Endosomes are the membrane-bound structure found in the cytoplasm formed by the endocytosis process.

Structure of Endosomes

  • These are the simply membrane-bounded vesicles and is similar to the structure of vesicle. 
  • These are mainly three types; Early endosomes, Late endosomes, and Recycling endosomes.
  • Early endosomes contain tubular and vacuolar domains, containing the RAB5A markers. 
  • Late endosomes are generated from mature early endosomes, containing the RAB7A marker.
  • Recycling endosome contains a large tubular network with RAB11 marker.
Structure of Endosomes
Structure of Endosomes. Created with BioRender.com

Functions of Endosomes

  • It plays a major role in the synthesis, sorting, and delivery of the macromolecules within the cell.
  • It acts as a temporary vesicle for the transport of molecules for degradation in lysosomes.
  • Regulation of transmembrane receptor.
  • In plants, endosomes are crucial for the maintenance of vacuoles and cell growth.
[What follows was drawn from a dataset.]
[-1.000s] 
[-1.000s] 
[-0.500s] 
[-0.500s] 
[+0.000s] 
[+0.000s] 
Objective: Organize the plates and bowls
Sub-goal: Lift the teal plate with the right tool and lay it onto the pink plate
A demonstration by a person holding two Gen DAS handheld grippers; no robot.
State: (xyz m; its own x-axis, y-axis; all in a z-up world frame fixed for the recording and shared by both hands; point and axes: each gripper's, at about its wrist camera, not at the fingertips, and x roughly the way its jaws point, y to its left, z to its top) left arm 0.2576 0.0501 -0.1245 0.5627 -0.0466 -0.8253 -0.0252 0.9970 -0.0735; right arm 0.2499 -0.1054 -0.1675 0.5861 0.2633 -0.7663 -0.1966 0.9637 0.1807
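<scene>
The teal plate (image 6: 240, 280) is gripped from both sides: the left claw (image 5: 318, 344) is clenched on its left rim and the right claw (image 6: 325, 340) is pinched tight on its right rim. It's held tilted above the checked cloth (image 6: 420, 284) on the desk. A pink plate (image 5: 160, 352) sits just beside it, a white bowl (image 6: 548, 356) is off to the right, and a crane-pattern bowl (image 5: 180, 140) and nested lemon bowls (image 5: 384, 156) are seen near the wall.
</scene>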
Golgi Apparatus (Golgi Bodies)

Golgi apparatus, also known as Golgi bodies are the cell organelle that helps in transporting, modifying, and packaging protein and lipid molecules. It is present in all cells except prokaryotic cells and certain eukaryotic cells namely; fungi, antherozoids of bryophytes and pteridophytes, mammalian RBCs, sieve tubes of plant, and mature sperms.

Structure of Golgi Apparatus

  • The shape and form of the Golgi apparatus vary according to the types of cells.
  • The Golgi apparatus appears as the interconnecting array of cisternae, tubules, and vesicles.
  • It is formed by vesicles of the Endoplasmic reticulum. They have convex, forming, or cis-face (located next to either nucleus or rough ER) and concave, maturing, or trans-face (located near the plasma membrane).
Structure of Golgi Apparatus
Structure of Golgi Apparatus. Created with BioRender.com

Functions of Golgi Apparatus

  • It plays a key role in packing and storage of cell’s protein and membrane constituents, and in directing them to their proper destinations.
  • It helps in cell plate formation during the cytokinesis of mitosis or meiosis in the plant cell.
  • Formation of lysosomes, plasma membrane, acrosome in sperms during spermatogenesis, and cortical granules of a variety of oocytes in the animal cell.
  • Intracellular transport of different materials.

Intermediate filaments

Intermediate filaments are tough and durable protein fibers found in the cytoplasm of higher eukaryotic cells such as fingernails, claws, horns, feathers, hairs, beaks, turtle shells, etc.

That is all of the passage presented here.